The sample thin film that will be prepared carries out the test of Optical Electro-Chemistry activity, and the test is in the electrode body of electrochemical workstation three
System is lower to complete, and prepared sample thin film is working electrode, and silver-silver chloride electrode is reference electrode, platinum electrode be to electrode,
The NaOH solution of 0.5mol/L is electrolyte.Its cyclic voltammetry curve under having optical condition is tested, the figure finds out addition large intestine bar
The reduction peak of its nickel hydroxide is substantially reduced after bacterium flagellum, as shown in Figure 3;Chopping the light chronoa mperometric plot can be seen that addition large intestine
Bacillus flagellum sample its catalysis activity is significantly raised, such as Fig. 4;Can obtain adding greatly by testing its shown electrochemical impedance spectroscopy
Transmission resistance of its hole of enterobacteria flagellum sample at nickel hydroxide/electrolyte interface is significantly reduced, as shown in Figure 5.

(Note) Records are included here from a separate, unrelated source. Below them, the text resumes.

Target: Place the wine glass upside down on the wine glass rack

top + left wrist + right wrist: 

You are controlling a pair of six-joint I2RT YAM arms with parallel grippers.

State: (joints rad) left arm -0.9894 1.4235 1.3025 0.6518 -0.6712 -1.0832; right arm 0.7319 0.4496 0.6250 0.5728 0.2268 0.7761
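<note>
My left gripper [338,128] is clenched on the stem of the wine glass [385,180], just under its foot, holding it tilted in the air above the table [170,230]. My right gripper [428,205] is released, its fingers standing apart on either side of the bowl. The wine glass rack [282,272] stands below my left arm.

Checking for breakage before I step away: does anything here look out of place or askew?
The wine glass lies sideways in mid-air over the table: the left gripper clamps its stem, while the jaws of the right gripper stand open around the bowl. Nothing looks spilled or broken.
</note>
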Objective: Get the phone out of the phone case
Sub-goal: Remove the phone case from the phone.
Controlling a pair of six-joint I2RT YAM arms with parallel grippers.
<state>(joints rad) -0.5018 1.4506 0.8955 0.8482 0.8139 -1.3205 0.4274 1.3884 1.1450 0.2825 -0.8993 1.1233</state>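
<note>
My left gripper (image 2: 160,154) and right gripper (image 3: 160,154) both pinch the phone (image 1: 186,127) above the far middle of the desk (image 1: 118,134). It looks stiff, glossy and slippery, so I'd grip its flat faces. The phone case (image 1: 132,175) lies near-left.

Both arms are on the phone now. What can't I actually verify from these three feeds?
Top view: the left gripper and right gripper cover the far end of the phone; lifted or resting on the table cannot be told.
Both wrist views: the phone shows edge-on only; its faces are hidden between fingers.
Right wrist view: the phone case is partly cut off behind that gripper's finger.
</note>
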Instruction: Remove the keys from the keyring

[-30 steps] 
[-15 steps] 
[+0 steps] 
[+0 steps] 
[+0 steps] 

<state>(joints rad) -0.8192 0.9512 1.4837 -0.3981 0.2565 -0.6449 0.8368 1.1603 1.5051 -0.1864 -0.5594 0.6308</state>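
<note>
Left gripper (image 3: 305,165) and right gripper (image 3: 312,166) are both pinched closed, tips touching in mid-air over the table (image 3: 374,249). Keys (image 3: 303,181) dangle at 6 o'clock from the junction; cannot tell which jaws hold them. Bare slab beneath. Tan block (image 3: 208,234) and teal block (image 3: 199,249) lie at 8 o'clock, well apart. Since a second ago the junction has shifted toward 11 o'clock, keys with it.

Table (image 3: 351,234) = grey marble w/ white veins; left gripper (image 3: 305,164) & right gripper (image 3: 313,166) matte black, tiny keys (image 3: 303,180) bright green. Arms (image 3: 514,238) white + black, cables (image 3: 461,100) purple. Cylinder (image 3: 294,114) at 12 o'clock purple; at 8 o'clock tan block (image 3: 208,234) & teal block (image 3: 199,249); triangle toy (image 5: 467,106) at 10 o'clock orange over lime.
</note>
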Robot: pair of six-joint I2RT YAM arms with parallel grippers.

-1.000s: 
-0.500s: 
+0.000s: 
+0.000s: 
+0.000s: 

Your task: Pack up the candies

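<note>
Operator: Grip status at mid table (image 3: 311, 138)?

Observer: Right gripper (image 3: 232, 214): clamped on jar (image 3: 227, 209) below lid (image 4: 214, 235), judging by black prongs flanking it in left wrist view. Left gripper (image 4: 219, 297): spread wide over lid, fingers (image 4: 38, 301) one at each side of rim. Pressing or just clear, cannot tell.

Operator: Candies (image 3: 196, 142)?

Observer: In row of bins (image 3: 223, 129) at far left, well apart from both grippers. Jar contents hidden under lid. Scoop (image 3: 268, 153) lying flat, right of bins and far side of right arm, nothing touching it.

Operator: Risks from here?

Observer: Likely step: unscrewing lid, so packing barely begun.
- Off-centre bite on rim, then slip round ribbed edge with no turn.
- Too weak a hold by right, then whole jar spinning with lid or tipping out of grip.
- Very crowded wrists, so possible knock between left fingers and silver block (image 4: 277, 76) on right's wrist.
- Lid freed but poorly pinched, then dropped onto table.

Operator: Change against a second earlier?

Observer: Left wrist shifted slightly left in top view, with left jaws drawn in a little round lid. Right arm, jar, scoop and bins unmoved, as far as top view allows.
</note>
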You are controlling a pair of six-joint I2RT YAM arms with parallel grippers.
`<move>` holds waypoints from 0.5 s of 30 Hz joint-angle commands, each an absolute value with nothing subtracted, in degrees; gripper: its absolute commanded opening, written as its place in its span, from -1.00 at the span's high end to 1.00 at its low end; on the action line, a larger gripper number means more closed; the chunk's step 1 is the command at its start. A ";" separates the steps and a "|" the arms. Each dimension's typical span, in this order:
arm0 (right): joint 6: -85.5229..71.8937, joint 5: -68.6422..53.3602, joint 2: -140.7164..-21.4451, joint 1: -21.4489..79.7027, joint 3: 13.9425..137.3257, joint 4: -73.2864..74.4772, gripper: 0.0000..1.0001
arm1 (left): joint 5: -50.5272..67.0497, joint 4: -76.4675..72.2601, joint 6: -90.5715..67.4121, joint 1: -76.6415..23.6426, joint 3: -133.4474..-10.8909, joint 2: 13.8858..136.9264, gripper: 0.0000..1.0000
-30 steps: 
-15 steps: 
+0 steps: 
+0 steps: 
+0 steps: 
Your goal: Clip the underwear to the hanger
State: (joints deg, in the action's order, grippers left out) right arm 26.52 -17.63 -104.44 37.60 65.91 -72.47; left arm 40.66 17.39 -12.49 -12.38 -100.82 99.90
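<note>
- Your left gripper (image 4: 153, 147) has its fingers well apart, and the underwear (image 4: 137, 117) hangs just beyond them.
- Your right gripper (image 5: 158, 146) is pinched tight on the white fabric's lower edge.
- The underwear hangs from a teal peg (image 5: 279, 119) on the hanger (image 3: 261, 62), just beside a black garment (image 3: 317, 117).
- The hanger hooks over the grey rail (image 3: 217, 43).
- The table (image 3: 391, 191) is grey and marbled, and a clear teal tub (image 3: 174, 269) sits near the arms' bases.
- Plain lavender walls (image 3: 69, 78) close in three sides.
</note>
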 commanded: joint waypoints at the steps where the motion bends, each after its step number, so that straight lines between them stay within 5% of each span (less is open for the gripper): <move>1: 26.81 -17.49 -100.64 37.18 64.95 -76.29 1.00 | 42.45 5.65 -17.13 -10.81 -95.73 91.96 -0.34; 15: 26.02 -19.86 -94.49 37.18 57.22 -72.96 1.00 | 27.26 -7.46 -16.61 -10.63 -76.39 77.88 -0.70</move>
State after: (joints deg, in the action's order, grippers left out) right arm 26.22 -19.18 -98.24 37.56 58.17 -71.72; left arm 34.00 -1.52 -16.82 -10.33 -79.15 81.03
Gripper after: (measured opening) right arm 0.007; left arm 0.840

In summary characterize and find, the sample thin film can reduce interface transport resistance and produce hydrogen effect so as to improve its photoelectricity
Rate.
Above description is only the preferred embodiment and the explanation to institute's application technology principle of the application.People in the art
Member is it should be appreciated that involved invention scope in the application, however it is not limited to the technology of the particular combination of above-mentioned technical characteristic
Scheme, while should also cover in the case where the inventive concept is not departed from, is carried out by above-mentioned technical characteristic or its equivalent feature
Other technical schemes for being combined and being formed.Such as features described above with it is disclosed herein but be not limited to similar functions
The technical characteristic technical scheme being replaced mutually and formed.